Renovação de ferrovias com a Vale abre guerra judicial entre estados e União

Renovação de ferrovias com a Vale abre guerra judicial entre estados e União

Os governos do Espírito Santo e do Pará prometem travar uma guerra judicial com o Palácio do Planalto para garantir a realização de obras ferroviárias com os recursos da renovação antecipada de contratos de concessão que vencem na próxima década. O governo federal decidira antecipar a renovação para cumprir a promessa do presidente Michel Temer de realizar obras estratégicas em seu mandato. O governo vai abrir mão de outorgas e permitir a renovação de contratos por 35 anos. Em troca, as empresas terão de construir ferrovias consideradas prioritárias, que serão posteriormente licitadas pelo governo.

A mudança foi anunciada em reunião do Programa de Parcerias de Investimentos.
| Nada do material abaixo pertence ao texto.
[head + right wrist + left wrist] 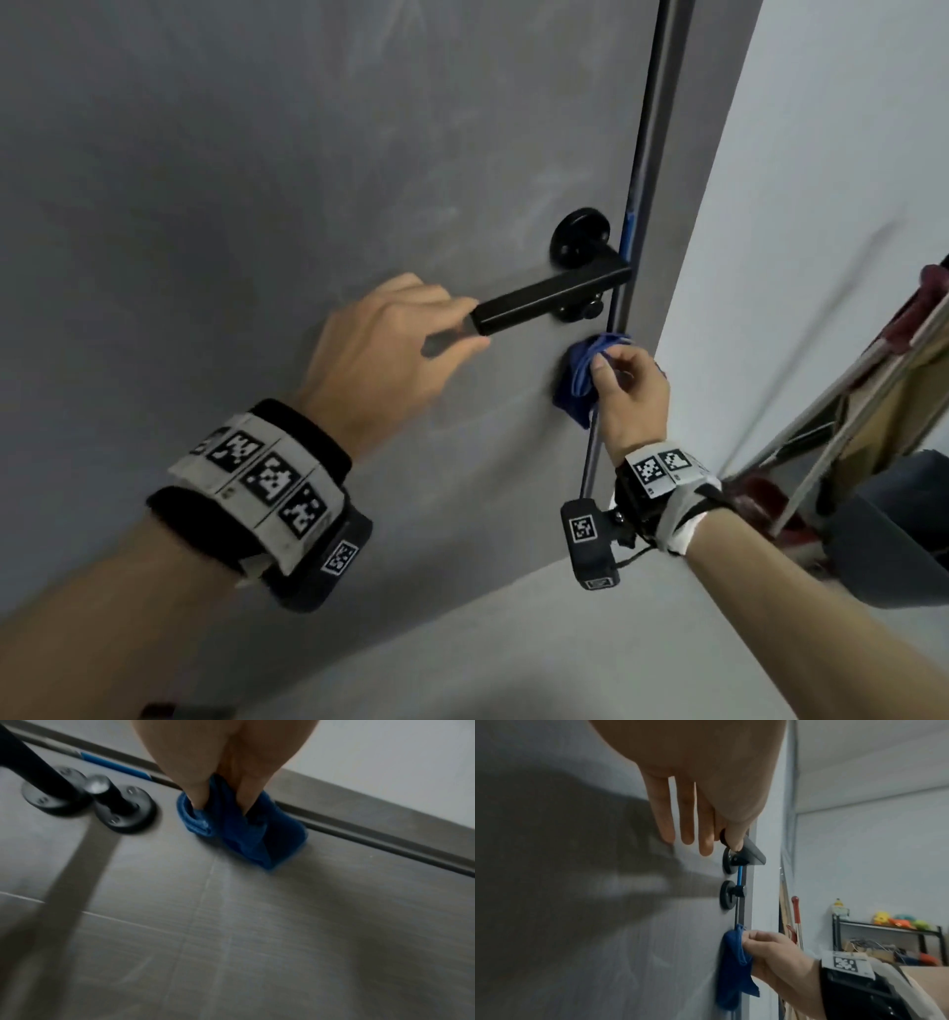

De acordo com o plano, a Vale, por exemplo, teria de construir uma ferrovia ligando Água Boa (MT) a Campinorte (GO), obra estimada em R$ 4 bilhões. Os governadores dos estados onde a empresa tem concessões ficaram insatisfeitos com a notícia.

DEMANDA DE ESTUDOS TÉCNICOS

Os governadores Paulo Hartung (ES) e Simão Jatene (PA) se reuniram na terça-feira em Vitória para enviar uma carta a Temer pedindo a suspensão dos processos de renovação das concessões ferroviárias. Eles argumentam ser ilegal e injusto que a contrapartida pela prorrogação da concessão das ferrovias Carajás e Vitória-Minas vá para o Centro-Oeste. Cada estado vai entrar com ação própria na Justiça Federal contra a União.

Na carta enviada a Temer, Hartung e Jatene afirmam que a “prorrogação antecipada cogitada somente será justa, sob a ótica da sustentabilidade e do desenvolvimento regional, se os novos investimentos exigidos pela lei 13.448/2017 forem destinados para a ampliação das malhas ferroviárias nos estados diretamente relacionados com as concessões.” Eles também cobram estudos técnicos prévios que fundamentem a vantagem da prorrogação do contrato sem licitação, consulta pública nas regiões interessadas e aprovação do Tribunal de Contas da União (TCU). Segundo os governadores, a falta de dados técnicos poderá causar prejuízos financeiros ao Brasil.

No caso do Pará, a contrapartida que melhor atende ao estado é o investimento na Ferrovia Paraense. Os governadores argumentam que esta permitiria escoar a produção do agronegócio do Centro-Oeste. Já para o estado do Espírito Santo a melhor opção seria ampliar a malha da Ferrovia Vitória-Minas.

“A ampliação da malha propiciará a integração de mercados maduros de cargas aos portos de alta capacidade localizados no Espírito Santo e Rio de Janeiro, mercados que não crescem por falta de infraestrutura e capacidade logística”, afirmaram os governadores na carta.

Segundo Hartung, “não faz sentido uma antecipação de concessão feita às pressas, sem critério, sem um bom debate”. Jatene classificou a decisão do governo federal de “atabalhoada”.

– Contratos de concessão são fechados em âmbito federal. O que entraria no novo contrato com a Vale são as novas obrigações das partes na concessão (como a isenção de pagamento de outorgas e a construção de uma ferrovia). Se a Vale tiver assinado contratos se comprometendo com investimento em projetos locais, ela não fica isenta deles. Mas isso não estaria no escopo da concessão – afirma o economista Claudio Frischtak, à frente da Inter.B Consultoria.

‘INSEGURANÇA JURÍDICA’

Ele vê, no entanto, dois fatores de instabilidade:

– Em termos econômicos, falta uma boa análise de onde estão os maiores retornos para a sociedade. Os projetos defendidos por Espírito Santo e Pará podem ser importantes. Mas não sabemos se são os melhores. Por outro lado, isso pode agravar a insegurança jurídica no país.

Maurício Lima, sócio-diretor do Instituto de Logística e Supply Chain (Ilos), considera o modelo proposto pelo governo acertado. Mas avalia que o processo está sendo conduzido sem cuidado, o que pode trazer problemas.

– São projetos muito aquém da necessidade do Brasil, falta mensurar impacto e benefício.

Em nota, a Vale informou que está acompanhando o debate sobre concessões. “Cabe à empresa, como concessionária, fazer o que for definido pelo governo federal. É importante ressaltar que a aprovação para a prorrogação antecipada das concessões será submetida ao Conselho de Administração da empresa”.